Danny refused it in as polite a way as he could muster through his feeling of embarrassment and anger. He told me years later:
"It was my first experience of travelling out of Ireland with a team, and my first look at a species I came to despise ... the hangers-on. You get them with every club, with every team, people who are there for the free ride and the drink. What made this even more upsetting was that several of the drunks were club officials. What sort of example were they setting for we young footballers? We gave them a nickname: the Blazered Brigade. They gave nothing to the game and took all they could. I grabbed every opportunity to put them down in the years ahead, and I rarely saw eye to eye with club directors, and certainly not with the people clinging to their coat-tails."
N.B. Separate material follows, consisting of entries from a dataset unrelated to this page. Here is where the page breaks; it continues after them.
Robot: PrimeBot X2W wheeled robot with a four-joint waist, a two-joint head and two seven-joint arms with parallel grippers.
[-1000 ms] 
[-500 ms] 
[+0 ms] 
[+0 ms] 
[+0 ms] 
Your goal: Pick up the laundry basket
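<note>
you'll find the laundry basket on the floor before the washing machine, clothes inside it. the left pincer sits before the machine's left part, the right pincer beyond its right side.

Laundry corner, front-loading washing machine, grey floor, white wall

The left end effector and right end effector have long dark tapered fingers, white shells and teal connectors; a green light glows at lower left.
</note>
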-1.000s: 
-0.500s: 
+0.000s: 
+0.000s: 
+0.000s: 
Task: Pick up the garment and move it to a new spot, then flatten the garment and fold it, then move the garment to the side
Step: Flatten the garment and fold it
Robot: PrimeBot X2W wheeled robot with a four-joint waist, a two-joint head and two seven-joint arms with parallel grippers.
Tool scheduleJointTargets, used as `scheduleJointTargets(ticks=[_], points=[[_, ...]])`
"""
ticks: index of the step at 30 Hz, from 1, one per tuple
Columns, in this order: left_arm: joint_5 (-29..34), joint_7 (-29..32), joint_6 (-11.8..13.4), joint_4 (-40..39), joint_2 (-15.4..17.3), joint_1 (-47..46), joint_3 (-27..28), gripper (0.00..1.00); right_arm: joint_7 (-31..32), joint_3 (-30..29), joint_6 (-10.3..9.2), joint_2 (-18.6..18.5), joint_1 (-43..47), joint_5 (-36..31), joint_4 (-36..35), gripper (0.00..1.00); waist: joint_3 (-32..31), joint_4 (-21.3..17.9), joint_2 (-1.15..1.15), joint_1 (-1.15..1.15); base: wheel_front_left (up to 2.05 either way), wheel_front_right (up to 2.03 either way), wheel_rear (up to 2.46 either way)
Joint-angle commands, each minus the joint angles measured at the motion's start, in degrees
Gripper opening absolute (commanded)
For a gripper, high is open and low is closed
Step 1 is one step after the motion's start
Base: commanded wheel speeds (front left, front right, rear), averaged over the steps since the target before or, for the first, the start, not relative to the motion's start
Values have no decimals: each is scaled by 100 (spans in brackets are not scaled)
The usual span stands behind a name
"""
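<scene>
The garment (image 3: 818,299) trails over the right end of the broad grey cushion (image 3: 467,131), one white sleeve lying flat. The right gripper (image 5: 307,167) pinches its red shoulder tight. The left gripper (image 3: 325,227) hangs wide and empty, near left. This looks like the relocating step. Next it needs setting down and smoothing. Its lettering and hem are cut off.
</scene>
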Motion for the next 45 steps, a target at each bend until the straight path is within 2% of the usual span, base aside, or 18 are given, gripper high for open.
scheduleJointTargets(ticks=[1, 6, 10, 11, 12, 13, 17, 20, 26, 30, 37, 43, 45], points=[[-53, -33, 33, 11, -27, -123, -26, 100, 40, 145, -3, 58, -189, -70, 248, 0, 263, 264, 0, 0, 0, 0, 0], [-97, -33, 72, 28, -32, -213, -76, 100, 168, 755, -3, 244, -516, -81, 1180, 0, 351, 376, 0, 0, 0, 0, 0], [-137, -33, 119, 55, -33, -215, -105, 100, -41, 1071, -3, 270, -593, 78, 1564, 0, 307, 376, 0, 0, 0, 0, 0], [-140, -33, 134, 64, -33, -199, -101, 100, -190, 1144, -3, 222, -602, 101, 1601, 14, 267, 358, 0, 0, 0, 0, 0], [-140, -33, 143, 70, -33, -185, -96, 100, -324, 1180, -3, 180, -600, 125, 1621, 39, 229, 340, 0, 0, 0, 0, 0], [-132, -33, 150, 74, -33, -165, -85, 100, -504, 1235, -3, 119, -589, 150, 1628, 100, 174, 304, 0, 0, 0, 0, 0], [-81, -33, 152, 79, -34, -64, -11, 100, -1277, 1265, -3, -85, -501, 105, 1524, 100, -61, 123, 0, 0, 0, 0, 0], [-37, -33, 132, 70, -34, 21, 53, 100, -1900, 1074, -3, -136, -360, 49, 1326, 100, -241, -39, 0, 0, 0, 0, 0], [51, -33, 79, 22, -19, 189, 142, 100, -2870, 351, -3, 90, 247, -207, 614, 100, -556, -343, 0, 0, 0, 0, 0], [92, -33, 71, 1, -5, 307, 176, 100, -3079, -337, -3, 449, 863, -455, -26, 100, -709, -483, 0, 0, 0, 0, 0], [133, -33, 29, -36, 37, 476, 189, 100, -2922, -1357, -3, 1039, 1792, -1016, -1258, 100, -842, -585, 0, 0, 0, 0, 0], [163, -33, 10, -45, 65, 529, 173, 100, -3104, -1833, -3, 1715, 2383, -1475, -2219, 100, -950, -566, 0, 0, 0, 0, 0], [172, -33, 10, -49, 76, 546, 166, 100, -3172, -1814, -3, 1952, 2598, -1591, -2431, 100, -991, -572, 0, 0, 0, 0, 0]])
Back home in Ireland, Danny’s thoroughbred style of football with Glentoran came to the attention of a young sportswriter called Malcolm Brodie. He told me:
"I started writing glowing reports about him, and the scouts began flocking over from England to take a look at the player I described as ‘a born leader and a passer of the ball in the Doherty class.’ But as well as lacking pace he was slightly built and most of the scouts dismissed him as being too much of a lightweight for the more rugged English league. They must have been blind if they could not see that here was a young player who could control a match. He always had great authority and was like a Napoleon of the pitch in the way he could dictate a game. I could not believe that clubs were not fighting each other for his signature."
Eventually, one club decided he was worth a punt. Danny was off to the unlikely English football outpost of Barnsley .. and that’s where we pick up the story next week. Hope you join us.
This week’s totally trivial teaser, just for fun:
Who was a loser and then a winner in FA Cup finals with Spurs … and was just 17 when he played in his first FA Cup final?
Please email your answer to me at Teaser5@normangillerbooks.com. Deadline: midnight this Friday. No prize, just pride and the satisfaction of being right!
Last week I asked: Who is the only football international to have collected the Premier League trophy as captain before joining Tottenham?
Most of you came up with the correct answer … Tim Sherwood, who captained the Blackburn Rovers team that won the Premier League title in 1994-95 I just wanted to underline that Tim had an exceptional playing career before becoming a Marmite Man of a manager, who surely deserves credit for being the first to give Harry Kane a Premier League platform.